New Zealand country and western group

The Tumbleweeds, sometimes billed as Cole Wilson And His Tumbleweeds, were a New Zealand country and western group founded in Dunedin in 1949. The band are considered among the major pioneers of New Zealand country music. They were amongst the first to perform and record country music in New Zealand with their cover of Gussie Davis's standard "Maple on the Hill" reportedly selling over 80,000 copies, making it one of New Zealand's most sold singles of all time and equivalent to a double-platinum disc.

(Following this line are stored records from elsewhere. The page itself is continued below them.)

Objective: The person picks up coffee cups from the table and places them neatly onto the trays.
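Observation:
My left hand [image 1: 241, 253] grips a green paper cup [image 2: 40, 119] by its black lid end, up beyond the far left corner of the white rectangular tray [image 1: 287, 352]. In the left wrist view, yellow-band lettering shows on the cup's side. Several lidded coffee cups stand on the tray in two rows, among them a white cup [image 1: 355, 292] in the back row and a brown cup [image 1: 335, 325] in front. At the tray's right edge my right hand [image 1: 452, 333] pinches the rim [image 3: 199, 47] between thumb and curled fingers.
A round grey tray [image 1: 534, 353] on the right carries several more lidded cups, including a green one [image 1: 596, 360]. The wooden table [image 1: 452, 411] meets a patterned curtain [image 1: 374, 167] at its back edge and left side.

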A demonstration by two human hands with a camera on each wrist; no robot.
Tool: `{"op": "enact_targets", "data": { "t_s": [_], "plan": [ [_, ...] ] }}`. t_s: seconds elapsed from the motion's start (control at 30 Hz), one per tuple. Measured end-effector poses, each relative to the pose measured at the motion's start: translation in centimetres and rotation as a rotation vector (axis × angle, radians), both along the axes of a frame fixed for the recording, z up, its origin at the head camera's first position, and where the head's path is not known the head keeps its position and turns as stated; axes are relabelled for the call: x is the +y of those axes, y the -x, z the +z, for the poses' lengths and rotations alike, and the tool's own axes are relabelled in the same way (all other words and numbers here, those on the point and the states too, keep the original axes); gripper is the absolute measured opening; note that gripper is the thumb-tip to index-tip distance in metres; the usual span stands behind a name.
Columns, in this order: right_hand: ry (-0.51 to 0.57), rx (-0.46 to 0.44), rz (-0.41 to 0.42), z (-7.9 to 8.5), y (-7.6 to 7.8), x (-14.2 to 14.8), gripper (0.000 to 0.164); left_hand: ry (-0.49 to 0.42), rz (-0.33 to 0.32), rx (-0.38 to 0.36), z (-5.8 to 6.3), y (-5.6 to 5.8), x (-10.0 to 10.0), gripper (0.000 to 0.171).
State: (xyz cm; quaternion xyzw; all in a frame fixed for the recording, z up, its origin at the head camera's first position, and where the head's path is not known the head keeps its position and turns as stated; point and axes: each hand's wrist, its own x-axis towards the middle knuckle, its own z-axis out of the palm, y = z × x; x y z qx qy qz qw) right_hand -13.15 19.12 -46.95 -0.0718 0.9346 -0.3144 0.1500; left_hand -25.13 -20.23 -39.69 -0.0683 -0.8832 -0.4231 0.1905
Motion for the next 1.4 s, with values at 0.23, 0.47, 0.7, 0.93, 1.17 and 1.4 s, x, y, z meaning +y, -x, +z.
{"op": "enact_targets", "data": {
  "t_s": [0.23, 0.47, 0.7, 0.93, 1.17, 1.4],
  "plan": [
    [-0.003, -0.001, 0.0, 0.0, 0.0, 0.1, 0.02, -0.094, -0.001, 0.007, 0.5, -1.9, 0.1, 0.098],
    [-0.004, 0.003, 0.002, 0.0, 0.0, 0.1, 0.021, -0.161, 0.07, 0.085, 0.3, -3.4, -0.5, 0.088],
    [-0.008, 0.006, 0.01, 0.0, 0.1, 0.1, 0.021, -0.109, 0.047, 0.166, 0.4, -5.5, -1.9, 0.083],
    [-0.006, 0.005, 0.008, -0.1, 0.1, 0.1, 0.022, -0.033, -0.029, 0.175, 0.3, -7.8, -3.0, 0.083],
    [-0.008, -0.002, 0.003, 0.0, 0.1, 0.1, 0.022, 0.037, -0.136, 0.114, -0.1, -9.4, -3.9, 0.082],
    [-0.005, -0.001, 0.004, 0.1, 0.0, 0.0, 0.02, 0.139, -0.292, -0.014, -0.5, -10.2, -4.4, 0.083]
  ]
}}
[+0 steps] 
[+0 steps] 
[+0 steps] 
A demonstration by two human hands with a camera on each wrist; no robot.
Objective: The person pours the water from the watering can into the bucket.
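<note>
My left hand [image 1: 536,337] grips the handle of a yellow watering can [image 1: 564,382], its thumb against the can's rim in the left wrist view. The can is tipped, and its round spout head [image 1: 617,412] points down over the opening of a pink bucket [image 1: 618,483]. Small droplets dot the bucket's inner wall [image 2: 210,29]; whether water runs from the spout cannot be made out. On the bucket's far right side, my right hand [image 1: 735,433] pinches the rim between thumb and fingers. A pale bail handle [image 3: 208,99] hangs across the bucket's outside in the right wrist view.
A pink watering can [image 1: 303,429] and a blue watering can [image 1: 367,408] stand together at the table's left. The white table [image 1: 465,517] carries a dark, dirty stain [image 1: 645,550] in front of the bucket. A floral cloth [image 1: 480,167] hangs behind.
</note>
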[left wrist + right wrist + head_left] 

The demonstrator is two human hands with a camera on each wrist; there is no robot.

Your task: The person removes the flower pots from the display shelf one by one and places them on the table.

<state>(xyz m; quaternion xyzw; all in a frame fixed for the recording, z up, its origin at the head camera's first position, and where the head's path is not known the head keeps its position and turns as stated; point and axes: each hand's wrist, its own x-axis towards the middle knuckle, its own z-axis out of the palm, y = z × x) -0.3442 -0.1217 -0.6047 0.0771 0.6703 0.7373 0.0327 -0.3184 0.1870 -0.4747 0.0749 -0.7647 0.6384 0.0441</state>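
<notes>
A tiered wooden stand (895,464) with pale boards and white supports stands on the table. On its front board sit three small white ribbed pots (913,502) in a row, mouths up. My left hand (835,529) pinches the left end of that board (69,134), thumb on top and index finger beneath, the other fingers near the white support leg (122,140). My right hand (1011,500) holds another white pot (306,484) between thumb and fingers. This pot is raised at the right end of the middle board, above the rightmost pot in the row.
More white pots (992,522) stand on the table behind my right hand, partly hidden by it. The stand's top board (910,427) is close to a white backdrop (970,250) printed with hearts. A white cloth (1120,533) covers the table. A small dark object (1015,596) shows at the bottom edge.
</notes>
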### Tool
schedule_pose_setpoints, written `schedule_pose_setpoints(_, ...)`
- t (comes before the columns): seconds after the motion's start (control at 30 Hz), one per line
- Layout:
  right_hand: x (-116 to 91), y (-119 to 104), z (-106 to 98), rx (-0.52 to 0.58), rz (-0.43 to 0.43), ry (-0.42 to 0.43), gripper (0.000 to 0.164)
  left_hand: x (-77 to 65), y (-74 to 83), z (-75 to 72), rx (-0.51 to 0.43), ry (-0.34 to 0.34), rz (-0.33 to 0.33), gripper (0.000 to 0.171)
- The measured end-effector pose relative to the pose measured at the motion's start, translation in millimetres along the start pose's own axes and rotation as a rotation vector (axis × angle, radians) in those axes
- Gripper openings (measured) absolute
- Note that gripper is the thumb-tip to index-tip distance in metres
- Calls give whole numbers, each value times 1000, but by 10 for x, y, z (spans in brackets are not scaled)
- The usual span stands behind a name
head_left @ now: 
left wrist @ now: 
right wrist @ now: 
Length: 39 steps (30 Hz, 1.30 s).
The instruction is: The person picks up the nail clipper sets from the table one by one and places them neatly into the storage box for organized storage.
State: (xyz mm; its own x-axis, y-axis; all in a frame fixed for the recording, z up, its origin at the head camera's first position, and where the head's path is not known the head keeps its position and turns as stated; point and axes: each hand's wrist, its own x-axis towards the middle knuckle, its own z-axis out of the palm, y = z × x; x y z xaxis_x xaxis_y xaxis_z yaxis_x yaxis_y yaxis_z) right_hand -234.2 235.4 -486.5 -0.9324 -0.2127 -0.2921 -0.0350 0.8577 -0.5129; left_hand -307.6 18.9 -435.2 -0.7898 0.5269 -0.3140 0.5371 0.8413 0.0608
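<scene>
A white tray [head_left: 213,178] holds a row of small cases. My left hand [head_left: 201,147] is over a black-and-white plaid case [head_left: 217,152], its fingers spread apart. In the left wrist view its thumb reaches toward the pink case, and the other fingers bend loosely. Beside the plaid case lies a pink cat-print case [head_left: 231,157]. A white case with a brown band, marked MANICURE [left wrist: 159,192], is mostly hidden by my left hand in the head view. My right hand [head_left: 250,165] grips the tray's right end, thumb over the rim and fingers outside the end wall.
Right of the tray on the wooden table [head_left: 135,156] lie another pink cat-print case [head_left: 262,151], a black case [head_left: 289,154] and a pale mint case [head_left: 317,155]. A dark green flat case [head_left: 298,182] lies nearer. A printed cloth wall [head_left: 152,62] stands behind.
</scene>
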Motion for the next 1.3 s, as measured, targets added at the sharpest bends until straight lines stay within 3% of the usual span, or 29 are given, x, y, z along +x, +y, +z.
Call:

The band formed in March 1949 after bassist Bill Ditchfield for the group The Hawaiian Serenaders was inspired to start a country music band when he heard one of the stage show dancers, Nola Hewitt, sing a rendition of "Maple on the Hill". Bill was joined by Nola and her sister Myra, who was also a stage show dancer, as well as two other members of his group, Cole Wilson and lap steel guitarist Colin McCrorie. The band played regularly on the Dunedin radio station 4YA, where they caught the attention of the TANZA record label in Wellington, who invited them to record at their studio. Six records were recorded during this stay and another seven in 1950. Also at this time they recorded four records of Hawaiian-inspired exotica under the name Colin McCrorie's Kalua Islanders. "Maple on the Hill" became a New Zealand hit, becoming a staple of country music repertoires in the country. It was one of a string of popular songs released by the band in the 1940s and 1950s. In 1952 Wilson married Myra Hewitt in a double wedding with Colin McCrorie and Myra's sister, Nola. In 1957 the band were signed by the New Zealand label Viking Records and from 1958 to 1965 the band recorded eight LP records for Viking.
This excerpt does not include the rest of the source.